Pour la première fois depuis des années, la Chine de son côté ne fera l'objet d'aucune résolution de l'Union européenne ni des Etats-Unis condamnant les violations des droits de l'homme qui y sont commises. Dans l' entretien qu'il nous a accordé , le secrétaire général de l'ONU a même qualifié de «pas de géant» la libération de plusieurs dissidents et l'annonce faite la semaine dernière de signer le Pacte sur les droits civils et politiques. Ce n'est pas l'avis des ONG qui rappellent que, derrière la vitrine du «dialogue constructif» mise en avant par Pékin, des milliers de prisonniers politiques sont toujours derrière les barreaux, la torture reste largement utilisée, la justice est souvent inique, et 200 000 personnes restent détenues sans charge ni procès, soumises à «une rééducation par le travail».

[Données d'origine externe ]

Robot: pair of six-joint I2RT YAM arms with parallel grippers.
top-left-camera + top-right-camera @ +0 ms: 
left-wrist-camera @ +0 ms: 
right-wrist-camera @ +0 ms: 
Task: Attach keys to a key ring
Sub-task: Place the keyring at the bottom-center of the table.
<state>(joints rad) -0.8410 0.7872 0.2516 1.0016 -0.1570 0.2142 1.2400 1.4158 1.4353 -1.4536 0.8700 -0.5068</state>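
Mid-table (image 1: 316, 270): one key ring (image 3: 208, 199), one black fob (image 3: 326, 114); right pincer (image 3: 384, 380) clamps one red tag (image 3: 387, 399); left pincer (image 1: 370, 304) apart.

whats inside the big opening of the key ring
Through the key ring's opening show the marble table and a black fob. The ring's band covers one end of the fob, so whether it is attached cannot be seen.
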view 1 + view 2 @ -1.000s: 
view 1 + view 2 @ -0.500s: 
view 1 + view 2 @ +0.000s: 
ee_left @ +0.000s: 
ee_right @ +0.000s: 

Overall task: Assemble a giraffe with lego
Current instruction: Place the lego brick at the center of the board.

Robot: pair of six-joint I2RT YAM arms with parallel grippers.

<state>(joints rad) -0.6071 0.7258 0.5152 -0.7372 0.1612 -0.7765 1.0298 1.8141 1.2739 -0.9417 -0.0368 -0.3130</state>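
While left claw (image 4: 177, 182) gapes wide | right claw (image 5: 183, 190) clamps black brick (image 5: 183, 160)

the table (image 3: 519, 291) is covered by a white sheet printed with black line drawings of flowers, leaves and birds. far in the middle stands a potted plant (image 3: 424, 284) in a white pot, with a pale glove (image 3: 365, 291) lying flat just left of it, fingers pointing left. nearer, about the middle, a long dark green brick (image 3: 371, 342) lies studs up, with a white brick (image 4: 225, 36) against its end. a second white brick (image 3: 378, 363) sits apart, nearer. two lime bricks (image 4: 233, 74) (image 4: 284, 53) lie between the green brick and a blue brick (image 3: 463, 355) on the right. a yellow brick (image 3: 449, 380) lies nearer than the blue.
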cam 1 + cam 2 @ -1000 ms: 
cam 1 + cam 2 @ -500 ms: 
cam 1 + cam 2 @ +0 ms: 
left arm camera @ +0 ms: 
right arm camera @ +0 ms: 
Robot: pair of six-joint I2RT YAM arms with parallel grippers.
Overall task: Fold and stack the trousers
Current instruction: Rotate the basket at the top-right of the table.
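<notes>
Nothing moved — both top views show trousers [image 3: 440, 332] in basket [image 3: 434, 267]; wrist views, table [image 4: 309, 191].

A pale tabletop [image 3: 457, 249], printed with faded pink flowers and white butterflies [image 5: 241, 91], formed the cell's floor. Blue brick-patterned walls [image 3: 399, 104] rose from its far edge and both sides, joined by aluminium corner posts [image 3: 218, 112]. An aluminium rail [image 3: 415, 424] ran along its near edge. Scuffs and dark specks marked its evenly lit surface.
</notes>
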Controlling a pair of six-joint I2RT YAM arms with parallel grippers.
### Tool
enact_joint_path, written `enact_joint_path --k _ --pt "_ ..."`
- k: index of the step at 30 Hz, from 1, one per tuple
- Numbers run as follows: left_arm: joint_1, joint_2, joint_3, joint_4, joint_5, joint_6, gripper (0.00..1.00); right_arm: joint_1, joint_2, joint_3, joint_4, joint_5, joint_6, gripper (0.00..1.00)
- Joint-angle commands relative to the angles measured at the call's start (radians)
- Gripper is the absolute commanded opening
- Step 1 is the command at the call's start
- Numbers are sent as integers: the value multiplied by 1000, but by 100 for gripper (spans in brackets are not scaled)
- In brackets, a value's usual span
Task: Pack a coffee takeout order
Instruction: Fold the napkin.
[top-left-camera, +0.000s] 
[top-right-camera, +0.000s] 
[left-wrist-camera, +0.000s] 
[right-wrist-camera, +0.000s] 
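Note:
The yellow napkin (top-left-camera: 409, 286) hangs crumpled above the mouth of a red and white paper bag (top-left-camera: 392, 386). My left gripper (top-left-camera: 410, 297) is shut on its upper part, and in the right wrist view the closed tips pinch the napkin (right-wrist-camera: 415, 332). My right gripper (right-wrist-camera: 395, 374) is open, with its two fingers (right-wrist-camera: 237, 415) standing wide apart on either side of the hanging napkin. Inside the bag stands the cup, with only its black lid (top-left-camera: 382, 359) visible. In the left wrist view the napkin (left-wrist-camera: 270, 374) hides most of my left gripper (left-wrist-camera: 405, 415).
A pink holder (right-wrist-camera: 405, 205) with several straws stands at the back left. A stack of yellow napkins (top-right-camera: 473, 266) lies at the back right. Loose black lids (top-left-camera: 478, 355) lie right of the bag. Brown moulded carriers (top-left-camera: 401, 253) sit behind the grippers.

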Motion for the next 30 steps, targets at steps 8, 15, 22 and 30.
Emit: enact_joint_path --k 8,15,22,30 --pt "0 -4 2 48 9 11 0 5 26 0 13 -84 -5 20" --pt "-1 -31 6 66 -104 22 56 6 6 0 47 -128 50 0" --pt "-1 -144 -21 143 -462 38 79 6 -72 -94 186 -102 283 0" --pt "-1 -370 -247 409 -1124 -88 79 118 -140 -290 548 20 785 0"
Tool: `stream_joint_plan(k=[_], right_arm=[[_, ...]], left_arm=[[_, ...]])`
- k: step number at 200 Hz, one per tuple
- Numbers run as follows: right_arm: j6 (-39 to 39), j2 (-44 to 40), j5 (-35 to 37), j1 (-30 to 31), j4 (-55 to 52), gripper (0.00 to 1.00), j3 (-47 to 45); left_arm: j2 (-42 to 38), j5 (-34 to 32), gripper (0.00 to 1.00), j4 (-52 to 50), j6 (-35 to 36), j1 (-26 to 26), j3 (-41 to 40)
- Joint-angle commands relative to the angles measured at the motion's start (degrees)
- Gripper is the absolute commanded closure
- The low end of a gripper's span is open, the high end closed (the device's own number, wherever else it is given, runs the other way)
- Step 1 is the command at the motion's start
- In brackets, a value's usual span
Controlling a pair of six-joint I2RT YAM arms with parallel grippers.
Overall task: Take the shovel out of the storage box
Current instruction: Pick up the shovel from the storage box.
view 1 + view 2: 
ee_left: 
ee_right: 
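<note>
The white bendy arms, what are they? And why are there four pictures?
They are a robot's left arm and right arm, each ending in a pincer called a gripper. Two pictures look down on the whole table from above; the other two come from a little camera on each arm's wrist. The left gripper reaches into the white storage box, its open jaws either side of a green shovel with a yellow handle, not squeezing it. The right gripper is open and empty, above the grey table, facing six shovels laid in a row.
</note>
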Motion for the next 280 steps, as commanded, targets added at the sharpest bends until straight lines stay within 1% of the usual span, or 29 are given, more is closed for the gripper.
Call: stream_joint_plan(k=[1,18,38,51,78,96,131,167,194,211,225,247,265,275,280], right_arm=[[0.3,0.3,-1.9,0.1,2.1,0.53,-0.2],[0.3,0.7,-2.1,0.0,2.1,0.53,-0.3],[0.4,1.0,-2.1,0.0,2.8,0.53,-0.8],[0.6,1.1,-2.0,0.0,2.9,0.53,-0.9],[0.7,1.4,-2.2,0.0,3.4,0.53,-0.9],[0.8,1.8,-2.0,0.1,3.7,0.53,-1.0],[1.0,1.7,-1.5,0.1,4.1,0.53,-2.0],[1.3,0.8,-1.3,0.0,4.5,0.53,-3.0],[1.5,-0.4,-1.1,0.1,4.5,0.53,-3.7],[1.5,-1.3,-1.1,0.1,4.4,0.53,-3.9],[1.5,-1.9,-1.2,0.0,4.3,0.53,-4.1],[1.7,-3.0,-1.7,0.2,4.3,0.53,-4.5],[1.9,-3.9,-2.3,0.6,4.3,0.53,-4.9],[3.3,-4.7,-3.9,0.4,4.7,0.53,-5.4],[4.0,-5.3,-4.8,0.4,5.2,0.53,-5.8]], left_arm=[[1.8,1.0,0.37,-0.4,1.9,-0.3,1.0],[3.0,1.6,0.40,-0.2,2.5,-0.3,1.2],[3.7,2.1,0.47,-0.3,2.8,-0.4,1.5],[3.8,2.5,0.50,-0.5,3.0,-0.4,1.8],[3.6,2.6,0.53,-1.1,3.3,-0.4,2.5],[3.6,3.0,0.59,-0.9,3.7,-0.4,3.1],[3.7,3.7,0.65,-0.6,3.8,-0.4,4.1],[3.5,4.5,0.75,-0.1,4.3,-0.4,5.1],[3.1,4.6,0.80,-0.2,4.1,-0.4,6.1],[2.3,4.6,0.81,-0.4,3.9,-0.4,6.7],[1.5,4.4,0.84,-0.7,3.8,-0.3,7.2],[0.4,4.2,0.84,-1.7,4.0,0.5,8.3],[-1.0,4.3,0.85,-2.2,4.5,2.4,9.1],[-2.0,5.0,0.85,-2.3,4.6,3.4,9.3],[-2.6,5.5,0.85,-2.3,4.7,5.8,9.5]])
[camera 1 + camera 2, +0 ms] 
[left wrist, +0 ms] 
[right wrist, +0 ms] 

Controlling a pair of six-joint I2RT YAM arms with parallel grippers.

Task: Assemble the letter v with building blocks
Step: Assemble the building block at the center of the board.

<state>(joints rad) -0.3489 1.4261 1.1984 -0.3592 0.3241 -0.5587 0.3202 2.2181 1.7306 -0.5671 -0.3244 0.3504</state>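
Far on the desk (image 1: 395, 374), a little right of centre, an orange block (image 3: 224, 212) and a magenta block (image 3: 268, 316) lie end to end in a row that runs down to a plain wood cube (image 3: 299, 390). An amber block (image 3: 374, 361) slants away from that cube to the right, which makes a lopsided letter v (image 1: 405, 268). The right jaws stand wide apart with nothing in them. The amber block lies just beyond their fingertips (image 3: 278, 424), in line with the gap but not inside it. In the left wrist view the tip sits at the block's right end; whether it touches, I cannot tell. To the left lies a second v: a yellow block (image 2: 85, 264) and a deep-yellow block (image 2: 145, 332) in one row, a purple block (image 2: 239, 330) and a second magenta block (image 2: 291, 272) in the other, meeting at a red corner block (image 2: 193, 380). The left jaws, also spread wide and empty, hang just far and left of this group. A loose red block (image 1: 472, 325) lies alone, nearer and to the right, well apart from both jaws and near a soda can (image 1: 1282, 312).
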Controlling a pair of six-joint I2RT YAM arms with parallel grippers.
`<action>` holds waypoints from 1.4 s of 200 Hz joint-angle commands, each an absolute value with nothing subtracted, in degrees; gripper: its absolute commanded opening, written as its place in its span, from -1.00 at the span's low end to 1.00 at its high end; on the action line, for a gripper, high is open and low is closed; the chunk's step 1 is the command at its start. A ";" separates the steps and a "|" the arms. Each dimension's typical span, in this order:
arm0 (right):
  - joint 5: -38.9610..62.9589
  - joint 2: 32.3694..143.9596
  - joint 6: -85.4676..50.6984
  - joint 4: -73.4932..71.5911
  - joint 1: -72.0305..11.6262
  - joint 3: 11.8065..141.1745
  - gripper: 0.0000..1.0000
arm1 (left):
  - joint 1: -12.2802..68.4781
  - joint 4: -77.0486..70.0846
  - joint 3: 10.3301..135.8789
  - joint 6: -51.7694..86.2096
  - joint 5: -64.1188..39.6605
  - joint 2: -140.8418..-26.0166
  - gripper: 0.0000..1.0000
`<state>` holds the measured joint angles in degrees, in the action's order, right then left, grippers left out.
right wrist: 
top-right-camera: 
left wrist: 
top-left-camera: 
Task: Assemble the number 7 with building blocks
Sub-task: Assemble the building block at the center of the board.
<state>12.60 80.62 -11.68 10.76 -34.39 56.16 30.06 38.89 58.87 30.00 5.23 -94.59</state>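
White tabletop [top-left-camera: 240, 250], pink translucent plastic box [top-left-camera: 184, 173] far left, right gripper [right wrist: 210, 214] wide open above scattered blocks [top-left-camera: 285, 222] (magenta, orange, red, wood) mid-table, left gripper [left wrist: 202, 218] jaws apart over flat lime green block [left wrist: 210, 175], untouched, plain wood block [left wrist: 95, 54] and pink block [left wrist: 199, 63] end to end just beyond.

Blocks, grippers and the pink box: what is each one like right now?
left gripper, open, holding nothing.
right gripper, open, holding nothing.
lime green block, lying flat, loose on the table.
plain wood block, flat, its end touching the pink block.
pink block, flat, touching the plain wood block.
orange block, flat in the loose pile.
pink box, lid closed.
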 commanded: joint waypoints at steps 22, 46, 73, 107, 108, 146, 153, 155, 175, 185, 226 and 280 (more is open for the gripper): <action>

D'autres situations sont préocupantes. Durant les six semaines que dure la Commission, les ONG vont rappeler les violations des droits de l'homme en Birmanie, au Nigeria, en Arabie saoudite, au Kenya, en Turquie, en Colombie, à Bahreïn... Limités par le principe de non-ingérence dans les affaires intérieures régulièrement invoqué par les dictatures, les mécanismes onusiens ont une très relative efficacité. Dans l'ex-Zaïre, la commission d'enquête de l'ONU a été jusqu'ici empêchée par le gouvernement Kabila de faire son travail sur les massacres de Hutus rwandais. En Malaisie, Param Cumaraswamy, un rapporteur spécial de l'ONU, théoriquement protégé par son immunité diplomatique réaffirmée par Kofi Annan lui-même, est sous le coup d'une amende de 25 millions de dollars infligée par les autorités judiciaires de son pays, qui cherche à le bâillonner. Les Etats-Unis ont empêché un accord qui visait à limiter l'utilisation des mineurs dans les forces armées. Cuba et la Syrie ont affaibli un projet de résolution qui vise à protéger les défenseurs des droits de l'homme… Les procédures onusiennes ne sont pas immunisées contre d'inquiétants dérapages. Ainsi, il y a une dizaine de jours, le président du Comité pour l'élimination de la discrimination raciale, l'Egyptien Mahomoud Abould-Nasr, a évoqué Roger Garaudy en termes élogieux, comparant sa condamnation pour contestation de crimes contre l'humanité à la fatwa iranienne contre Salman Rushdie.

Incident révélateur

Un incident est révélateur: devant l'opposition de certains Etats – dont l'Algérie –, la célébration des 50 ans de la Déclaration universelle n'a pu se faire au Palais Wilson comme prévu. Officiellement, au nom de raisons budgétaires. En réalité, parce que certains gouvernements veulent rappeler aux Nations Unies que les droits de l'homme s'arrêtent à leurs frontières et qu'ils ont les moyens de paralyser la bureaucratie onusienne. Il y a six mois, l'ex-présidente irlandaise, Mary Robinson, en prenant ses fonctions de haut commissaire aux droits de l'homme, déclarait qu'elle entendait être «la conscience morale» de la communauté internationale. La voici au pied du mur.